Bill Gates: "Sapere Libero ? Ecco i nuovi Comunisti !"
Wednesday, January 5, 2005
In an interview on news.com, Microsoft co-founder Bill Gates described free
culture advocates as a "modern-day sort of communists." Well
now.
Q: "In recent years, there's been a lot of people clamoring
to reform and restrict intellectual-property rights. It started out with just
a few people, but now there are a bunch of advocates saying, 'We've got to look
at patents, we've got to look at copyrights.' What's driving this, and do you
think intellectual-property laws need to be reformed?

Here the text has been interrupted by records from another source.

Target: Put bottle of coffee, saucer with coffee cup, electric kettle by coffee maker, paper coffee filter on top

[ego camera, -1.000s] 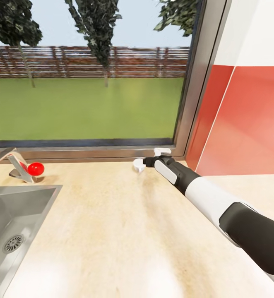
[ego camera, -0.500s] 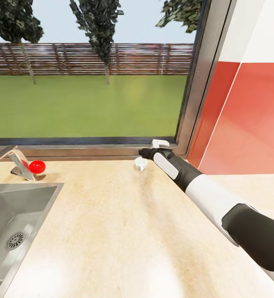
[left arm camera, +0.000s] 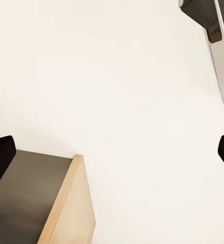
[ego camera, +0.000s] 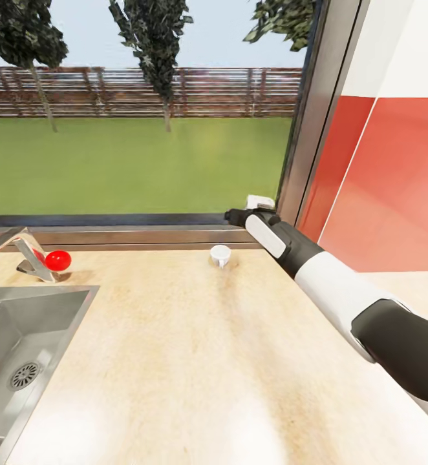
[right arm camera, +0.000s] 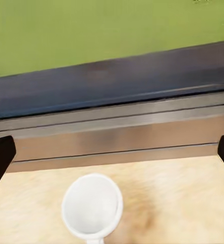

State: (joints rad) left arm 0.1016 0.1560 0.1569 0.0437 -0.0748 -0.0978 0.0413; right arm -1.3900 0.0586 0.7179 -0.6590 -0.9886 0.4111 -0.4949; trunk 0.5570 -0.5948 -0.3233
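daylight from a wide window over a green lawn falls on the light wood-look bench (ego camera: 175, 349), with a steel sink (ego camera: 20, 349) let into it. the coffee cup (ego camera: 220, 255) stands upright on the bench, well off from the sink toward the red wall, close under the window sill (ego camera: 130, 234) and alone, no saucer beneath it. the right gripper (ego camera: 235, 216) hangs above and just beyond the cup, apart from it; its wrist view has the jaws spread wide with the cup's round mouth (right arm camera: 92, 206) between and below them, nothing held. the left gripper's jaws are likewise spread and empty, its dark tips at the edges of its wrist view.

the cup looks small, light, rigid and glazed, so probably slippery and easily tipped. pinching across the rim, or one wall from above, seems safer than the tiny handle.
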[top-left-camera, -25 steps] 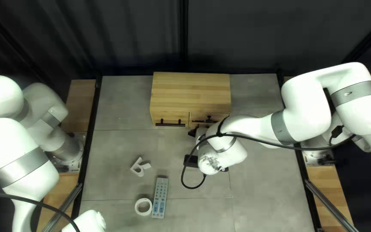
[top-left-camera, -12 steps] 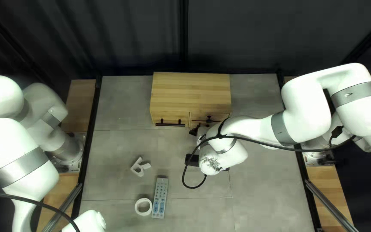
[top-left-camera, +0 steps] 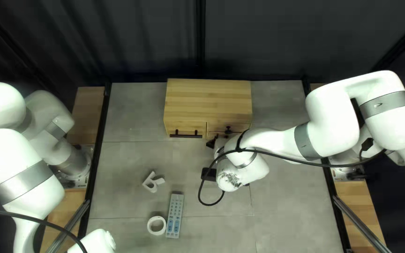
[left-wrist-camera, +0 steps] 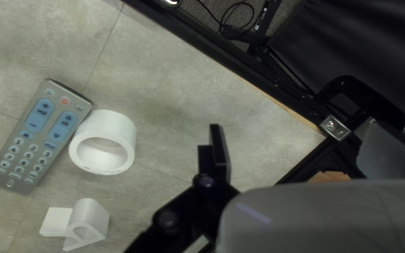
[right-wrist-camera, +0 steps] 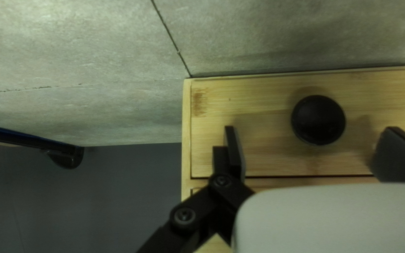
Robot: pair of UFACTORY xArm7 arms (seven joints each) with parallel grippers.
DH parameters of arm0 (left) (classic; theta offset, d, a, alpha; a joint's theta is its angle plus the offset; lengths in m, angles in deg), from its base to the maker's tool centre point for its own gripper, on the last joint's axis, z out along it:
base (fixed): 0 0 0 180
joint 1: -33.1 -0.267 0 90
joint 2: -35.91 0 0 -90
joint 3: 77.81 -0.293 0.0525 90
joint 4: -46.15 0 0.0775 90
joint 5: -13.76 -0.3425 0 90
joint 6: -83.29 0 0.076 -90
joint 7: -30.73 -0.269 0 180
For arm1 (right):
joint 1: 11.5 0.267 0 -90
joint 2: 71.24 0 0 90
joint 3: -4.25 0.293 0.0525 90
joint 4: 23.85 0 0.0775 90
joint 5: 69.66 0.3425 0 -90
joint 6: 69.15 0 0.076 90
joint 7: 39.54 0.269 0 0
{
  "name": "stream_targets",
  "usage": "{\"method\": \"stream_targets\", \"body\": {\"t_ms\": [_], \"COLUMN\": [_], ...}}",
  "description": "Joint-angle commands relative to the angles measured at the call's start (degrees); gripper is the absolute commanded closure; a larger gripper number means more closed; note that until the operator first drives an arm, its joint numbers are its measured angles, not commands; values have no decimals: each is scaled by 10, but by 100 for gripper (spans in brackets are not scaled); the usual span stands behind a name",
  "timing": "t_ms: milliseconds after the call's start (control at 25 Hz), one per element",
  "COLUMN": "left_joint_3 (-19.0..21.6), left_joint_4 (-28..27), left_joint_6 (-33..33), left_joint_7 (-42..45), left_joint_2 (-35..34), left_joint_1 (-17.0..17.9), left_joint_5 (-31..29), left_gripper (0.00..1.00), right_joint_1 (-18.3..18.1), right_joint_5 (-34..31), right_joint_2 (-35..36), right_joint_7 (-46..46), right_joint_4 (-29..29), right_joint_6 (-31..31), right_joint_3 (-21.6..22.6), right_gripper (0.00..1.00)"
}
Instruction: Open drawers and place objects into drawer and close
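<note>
To the left of the wooden cabinet (top-left-camera: 208, 99), my left arm (top-left-camera: 22, 164) bends down toward the table's near side; its gripper (left-wrist-camera: 305, 147) shows only in the left wrist view, where I hold my fingers wide, with bare tabletop (left-wrist-camera: 174, 89) between them. In front of the cabinet and toward its left lies the white clip-like piece (top-left-camera: 152, 182), on the table; my left wrist camera adds its rounded loop and flat tab. Nearer the table's front edge, in line with the cabinet's left part, the white ring (top-left-camera: 150, 230) lies flat, and from the wrist I also see its deep wall. Just to its right is the grey remote (top-left-camera: 175, 213), buttons up; I cannot tell whether the two touch. The cabinet's left front carries a black bar handle (top-left-camera: 186, 136), its right front a dark knob (top-left-camera: 228, 128). My right gripper (top-left-camera: 211, 142) is at the right part of the cabinet's front, mostly hidden from above by my right arm (top-left-camera: 277, 138). The right wrist view uncovers what that arm covers: the lower right drawer (right-wrist-camera: 263, 105), flush in its frame, with a round black knob (right-wrist-camera: 318, 120). There my fingers are spread wide, one toward either side of that knob, apart from it.
</note>
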State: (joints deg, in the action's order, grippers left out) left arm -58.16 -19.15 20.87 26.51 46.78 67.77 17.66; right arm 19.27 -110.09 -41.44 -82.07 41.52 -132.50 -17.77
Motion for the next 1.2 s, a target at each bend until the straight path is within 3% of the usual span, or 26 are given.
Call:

A(Bill Gates): "No, I'd say that of the world's economies,
there's more that believe in intellectual property today than ever. There are
fewer communists in the world today than there were. There are some new modern-day
sort of communists who want to get rid of the incentive for musicians and moviemakers
and software makers under various guises. They don't think that those incentives
should exist.
And this debate will always be there. I'd be the first to say that the patent
system can always be tuned--including the U.S. patent system. There are some
goals to cap some reform elements. But the idea that the United States has led
in creating companies, creating jobs, because we've had the best intellectual-property
system--there's no doubt about that in my mind, and when people say they want
to be the most competitive economy, they've got to have the incentive system.
Intellectual property is the incentive system for the products of the future."